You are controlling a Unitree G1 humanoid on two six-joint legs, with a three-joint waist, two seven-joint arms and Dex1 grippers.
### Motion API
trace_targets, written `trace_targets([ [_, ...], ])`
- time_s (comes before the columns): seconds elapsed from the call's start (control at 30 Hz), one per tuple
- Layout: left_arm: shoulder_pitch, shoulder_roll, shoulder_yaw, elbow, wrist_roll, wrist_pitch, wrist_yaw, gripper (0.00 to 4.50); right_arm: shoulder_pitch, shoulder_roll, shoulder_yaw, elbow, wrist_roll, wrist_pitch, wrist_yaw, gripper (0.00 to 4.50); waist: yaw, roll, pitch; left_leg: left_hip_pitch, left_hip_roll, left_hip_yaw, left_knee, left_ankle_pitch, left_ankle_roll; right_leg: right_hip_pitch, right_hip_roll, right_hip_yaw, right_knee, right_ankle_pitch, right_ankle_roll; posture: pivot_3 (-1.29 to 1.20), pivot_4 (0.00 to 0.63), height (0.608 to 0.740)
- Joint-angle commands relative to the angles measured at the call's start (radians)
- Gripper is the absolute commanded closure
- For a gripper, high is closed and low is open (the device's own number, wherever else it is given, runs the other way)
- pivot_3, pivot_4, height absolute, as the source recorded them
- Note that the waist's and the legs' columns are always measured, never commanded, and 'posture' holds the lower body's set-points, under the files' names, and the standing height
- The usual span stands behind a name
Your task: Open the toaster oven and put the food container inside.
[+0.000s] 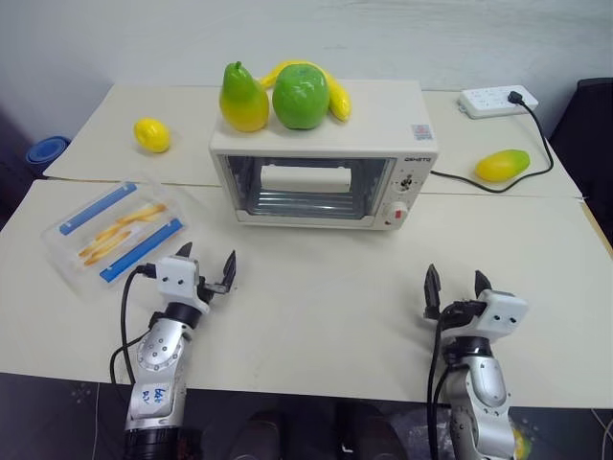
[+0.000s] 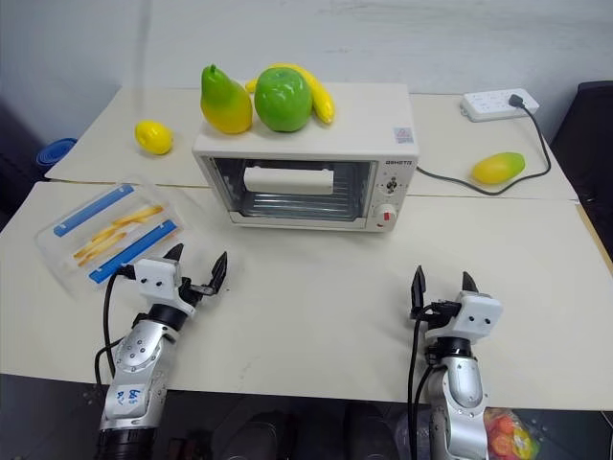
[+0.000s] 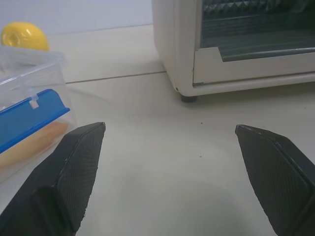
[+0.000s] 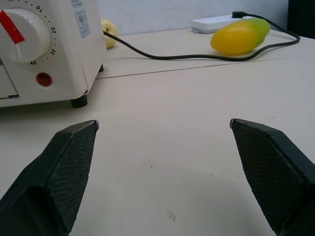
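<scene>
The cream-white toaster oven (image 1: 321,163) stands at the middle back of the table with its glass door shut. The food container (image 1: 115,235), a clear flat box with blue clips and orange strips inside, lies on the table to the oven's left. My left gripper (image 1: 206,264) hovers open just right of the container, in front of the oven's left corner. My right gripper (image 1: 456,285) is open over bare table, in front of and to the right of the oven's knob panel (image 4: 29,46). Both hold nothing.
A pear (image 1: 241,99), a green apple (image 1: 301,95) and a banana (image 1: 337,96) sit on the oven's top. A lemon (image 1: 151,134) lies at the back left, a mango (image 1: 501,165) at the back right beside the black cord (image 1: 536,144) and power strip (image 1: 496,100).
</scene>
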State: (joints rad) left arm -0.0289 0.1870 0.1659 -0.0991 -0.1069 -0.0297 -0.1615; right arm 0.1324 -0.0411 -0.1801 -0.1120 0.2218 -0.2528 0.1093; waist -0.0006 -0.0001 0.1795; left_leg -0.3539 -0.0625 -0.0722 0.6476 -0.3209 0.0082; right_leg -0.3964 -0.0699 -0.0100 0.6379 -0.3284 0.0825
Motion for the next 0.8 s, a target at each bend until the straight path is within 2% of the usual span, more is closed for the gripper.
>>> trace_targets([
  [0.03,-0.007,0.006,0.004,-0.008,-0.01,-0.011,-0.008,0.0,-0.003,0.0,-0.002,-0.01,-0.005,-0.026,0.004,0.02,0.0,0.0,0.0,0.0,0.0,0.0,0.0,0.0,0.0,0.0,0.0,0.0,0.0,0.0,0.0,0.0,0.15,0.74],
  [0.13,-0.002,0.014,0.025,-0.04,-0.083,0.025,-0.05,0.0,0.002,-0.057,0.013,-0.072,0.047,0.014,0.09,0.02,0.0,0.0,0.0,0.0,0.0,0.0,0.0,0.0,0.0,0.0,0.0,0.0,0.0,0.0,0.0,0.0,0.15,0.74],
  [0.2,0.03,0.075,0.032,-0.116,-0.252,0.067,-0.241,0.0,0.01,-0.141,0.045,-0.179,0.154,0.112,0.212,0.02,-0.002,0.0,0.0,0.0,0.0,0.0,0.0,0.0,0.0,0.0,0.0,0.0,0.0,0.0,0.0,0.0,0.15,0.74],
  [0.27,0.042,0.143,0.093,-0.156,-0.395,0.127,-0.342,0.0,0.001,-0.239,0.069,-0.274,0.238,0.208,0.315,0.02,-0.006,0.0,0.0,-0.001,0.001,0.001,0.0,0.0,0.0,-0.001,0.0,0.0,0.0,0.0,0.0,0.0,0.15,0.74],
  [0.4,0.051,0.393,0.239,-0.155,-0.638,0.35,-0.557,0.0,-0.144,-0.464,0.132,-0.365,0.404,0.503,0.491,0.02,-0.014,-0.002,0.001,0.0,0.004,0.001,0.001,0.0,0.0,0.0,0.002,0.0,0.001,0.0,-0.002,0.0,0.15,0.74],
  [0.47,0.048,0.513,0.283,-0.131,-0.716,0.429,-0.681,0.0,-0.248,-0.529,0.16,-0.342,0.451,0.601,0.555,0.02,-0.015,-0.002,0.001,0.0,0.005,0.0,0.001,0.0,0.0,0.0,0.002,0.0,0.0,0.001,-0.004,0.0,0.15,0.74],
  [0.53,0.027,0.589,0.312,-0.109,-0.778,0.491,-0.762,0.0,-0.349,-0.545,0.178,-0.296,0.461,0.648,0.59,0.02,-0.011,-0.002,0.001,0.001,0.005,0.0,0.0,-0.001,0.0,0.001,0.002,-0.001,-0.001,0.001,-0.005,0.0,0.15,0.74],
  [0.63,-0.033,0.644,0.313,-0.114,-0.828,0.564,-0.784,0.0,-0.511,-0.499,0.192,-0.177,0.436,0.683,0.582,0.02,-0.001,-0.002,0.001,-0.001,0.005,-0.001,0.0,-0.001,0.001,0.0,0.002,-0.001,-0.004,0.001,-0.005,0.0,0.15,0.74],
  [0.8,-0.068,0.618,0.274,-0.146,-0.798,0.549,-0.806,0.0,-0.687,-0.452,0.231,0.022,0.334,0.658,0.606,0.02,-0.002,-0.002,0.001,-0.004,0.004,-0.001,0.0,-0.002,0.002,-0.001,0.002,-0.002,-0.009,0.001,-0.004,0.0,0.15,0.74],
])
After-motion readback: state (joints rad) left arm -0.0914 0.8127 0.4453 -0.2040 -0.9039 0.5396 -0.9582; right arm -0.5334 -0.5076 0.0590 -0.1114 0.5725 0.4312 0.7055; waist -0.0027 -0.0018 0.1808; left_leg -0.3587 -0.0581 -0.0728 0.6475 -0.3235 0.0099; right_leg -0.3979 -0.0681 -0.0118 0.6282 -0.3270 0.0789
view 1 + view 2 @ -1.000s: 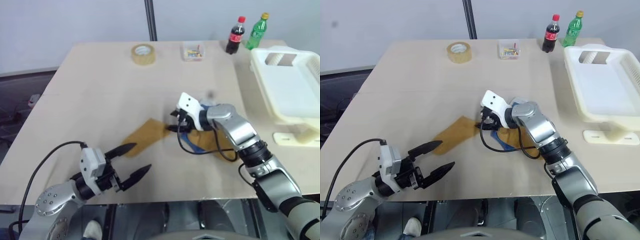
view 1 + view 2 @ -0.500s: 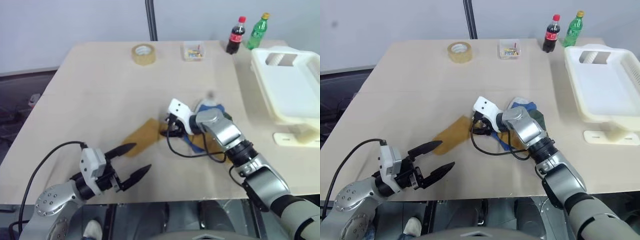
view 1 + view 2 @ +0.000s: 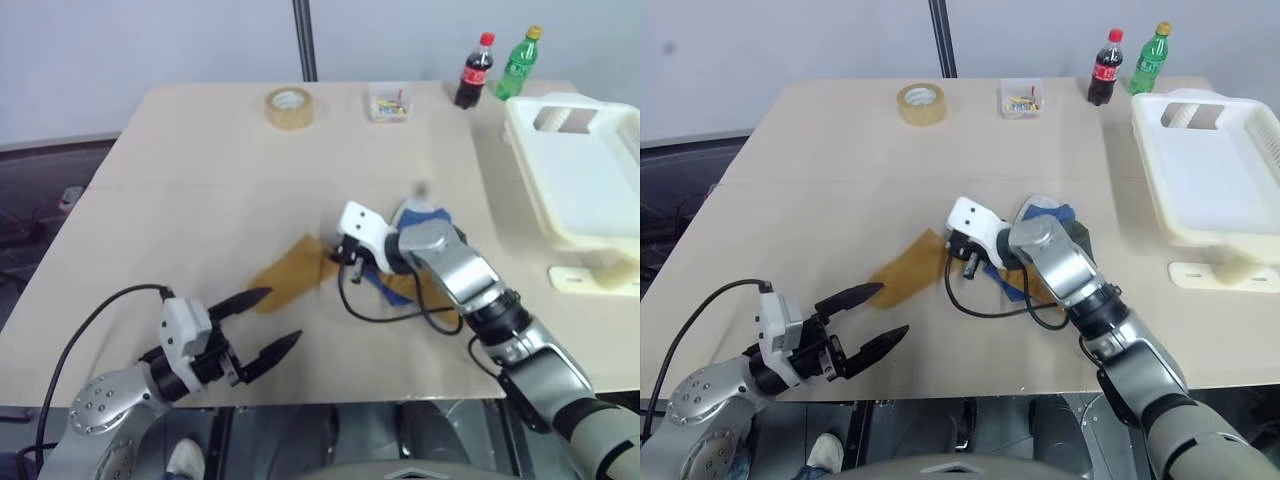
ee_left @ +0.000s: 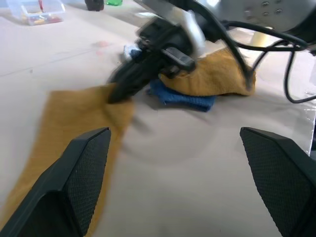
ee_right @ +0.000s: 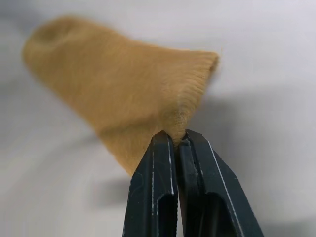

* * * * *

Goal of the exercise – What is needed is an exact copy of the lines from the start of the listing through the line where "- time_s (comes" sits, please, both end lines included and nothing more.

Expected answer –
You are controlling a Unitree G1 humanoid on two six-joint legs, with a three-joint waist, two seven-joint arms and Dex1 grippers.
### Motion API
trace_targets, written `trace_targets([ [_, ...], ])`
- time_s (comes before the columns): seconds elapsed from the call's start (control at 30 Hz), one per tuple

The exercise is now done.